- **What is needed**
In your copy, each line below is repeated exactly and no image appears.

Content starts

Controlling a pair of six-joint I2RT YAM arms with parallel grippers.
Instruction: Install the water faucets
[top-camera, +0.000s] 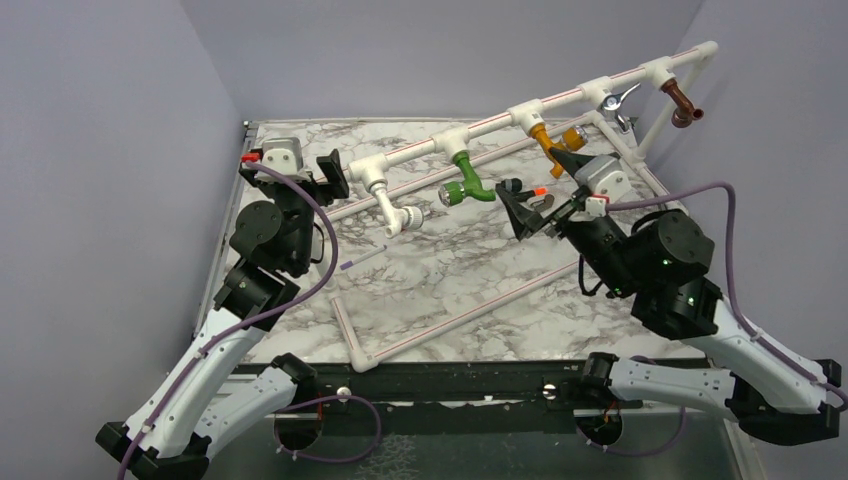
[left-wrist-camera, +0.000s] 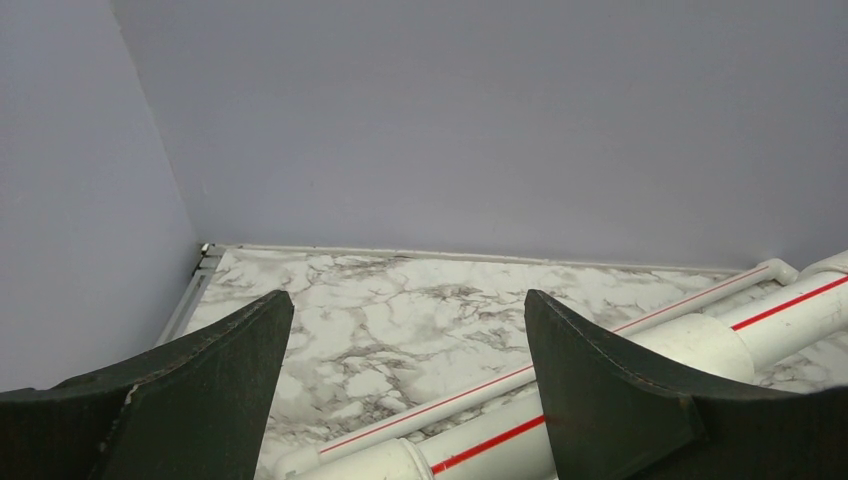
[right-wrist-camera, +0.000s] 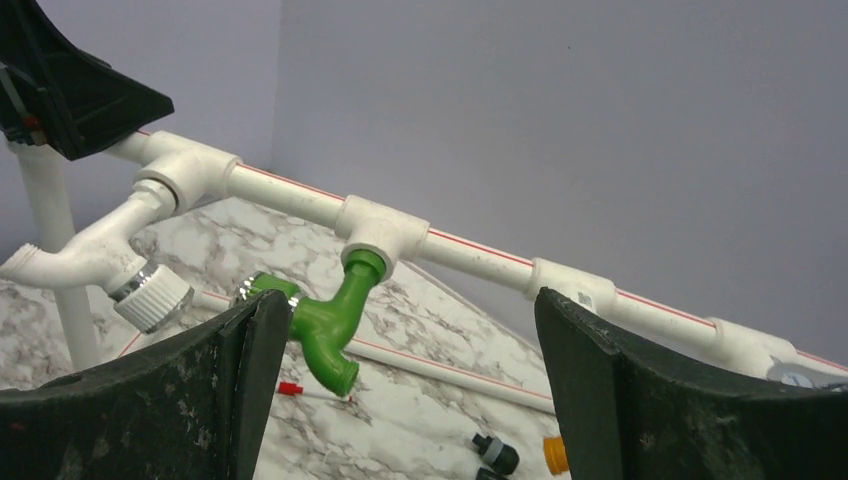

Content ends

- **Reply**
Controlling a pair of six-joint I2RT YAM arms with parallel grippers.
Instruction: Install the water faucets
[top-camera, +0.000s] 
[left-wrist-camera, +0.000s] 
[right-wrist-camera, +0.000s] 

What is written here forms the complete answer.